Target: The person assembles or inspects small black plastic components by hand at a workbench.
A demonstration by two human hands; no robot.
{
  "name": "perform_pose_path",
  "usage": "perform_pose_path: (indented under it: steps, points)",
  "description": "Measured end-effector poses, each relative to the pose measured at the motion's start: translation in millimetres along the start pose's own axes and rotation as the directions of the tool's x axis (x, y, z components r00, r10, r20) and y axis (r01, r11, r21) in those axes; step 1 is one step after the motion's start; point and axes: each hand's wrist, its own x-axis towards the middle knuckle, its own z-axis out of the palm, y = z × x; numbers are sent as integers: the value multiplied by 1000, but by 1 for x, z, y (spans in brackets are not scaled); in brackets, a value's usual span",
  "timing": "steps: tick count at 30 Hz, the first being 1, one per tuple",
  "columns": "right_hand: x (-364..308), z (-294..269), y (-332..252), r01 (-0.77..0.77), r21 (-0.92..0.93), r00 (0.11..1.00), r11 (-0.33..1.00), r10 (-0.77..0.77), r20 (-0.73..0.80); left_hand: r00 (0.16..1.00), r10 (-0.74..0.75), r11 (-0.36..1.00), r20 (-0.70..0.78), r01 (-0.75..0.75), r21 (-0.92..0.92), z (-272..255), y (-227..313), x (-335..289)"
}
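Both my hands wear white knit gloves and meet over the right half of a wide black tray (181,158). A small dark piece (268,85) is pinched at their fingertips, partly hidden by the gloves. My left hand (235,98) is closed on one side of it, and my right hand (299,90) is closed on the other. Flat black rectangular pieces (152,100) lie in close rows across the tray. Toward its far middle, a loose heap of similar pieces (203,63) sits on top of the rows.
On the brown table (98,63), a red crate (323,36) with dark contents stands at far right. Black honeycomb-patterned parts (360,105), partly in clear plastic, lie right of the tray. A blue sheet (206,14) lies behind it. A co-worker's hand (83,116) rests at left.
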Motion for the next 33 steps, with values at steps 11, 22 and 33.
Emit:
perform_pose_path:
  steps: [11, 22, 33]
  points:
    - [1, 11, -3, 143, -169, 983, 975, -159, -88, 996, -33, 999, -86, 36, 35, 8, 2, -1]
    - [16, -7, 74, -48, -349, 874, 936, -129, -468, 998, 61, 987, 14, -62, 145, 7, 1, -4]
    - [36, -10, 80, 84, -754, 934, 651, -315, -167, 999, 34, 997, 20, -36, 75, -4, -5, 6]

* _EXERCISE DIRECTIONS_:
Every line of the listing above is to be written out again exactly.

* _ANSWER_:
Target: The person assembles or inspects small black plastic components by hand at a workbench.
A demonstration by two human hands; no robot.
{
  "name": "perform_pose_path",
  "usage": "perform_pose_path: (indented under it: steps, points)",
  "description": "Measured end-effector poses, each relative to the pose measured at the motion's start: translation in millimetres along the start pose's own axes and rotation as the directions of the tool's x axis (x, y, z components r00, r10, r20) and y axis (r01, r11, r21) in those axes; step 1 is one step after the motion's start; point and axes: each hand's wrist, its own x-axis towards the middle knuckle, its own z-axis out of the palm, y = z × x; numbers are sent as integers: the value multiplied by 1000, but by 1 for x, z, y (spans in brackets are not scaled); in brackets, a value's usual span",
  "timing": "steps: tick count at 30 Hz, the first being 1, one per tuple",
  "columns": "right_hand: x (-364..308), z (-294..269), y (-332..252), r01 (-0.77..0.77), r21 (-0.92..0.93), r00 (0.11..1.00), r11 (-0.33..1.00), r10 (-0.77..0.77), r20 (-0.73..0.80); left_hand: r00 (0.16..1.00), r10 (-0.74..0.75), r11 (-0.36..1.00), r20 (-0.70..0.78), r01 (-0.75..0.75), r21 (-0.92..0.92), z (-272..255), y (-227..313), x (-335..289)"
}
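Both my hands wear white knit gloves and meet over the right half of a wide black tray (181,158). A small dark piece (268,85) is pinched at their fingertips, partly hidden by the gloves. My left hand (235,98) is closed on one side of it, and my right hand (299,90) is closed on the other. Flat black rectangular pieces (152,100) lie in close rows across the tray. Toward its far middle, a loose heap of similar pieces (203,63) sits on top of the rows.
On the brown table (98,63), a red crate (323,36) with dark contents stands at far right. Black honeycomb-patterned parts (360,105), partly in clear plastic, lie right of the tray. A blue sheet (206,14) lies behind it. A co-worker's hand (83,116) rests at left.
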Motion for the next 33 steps, with values at steps 11, 22 and 33.
Emit:
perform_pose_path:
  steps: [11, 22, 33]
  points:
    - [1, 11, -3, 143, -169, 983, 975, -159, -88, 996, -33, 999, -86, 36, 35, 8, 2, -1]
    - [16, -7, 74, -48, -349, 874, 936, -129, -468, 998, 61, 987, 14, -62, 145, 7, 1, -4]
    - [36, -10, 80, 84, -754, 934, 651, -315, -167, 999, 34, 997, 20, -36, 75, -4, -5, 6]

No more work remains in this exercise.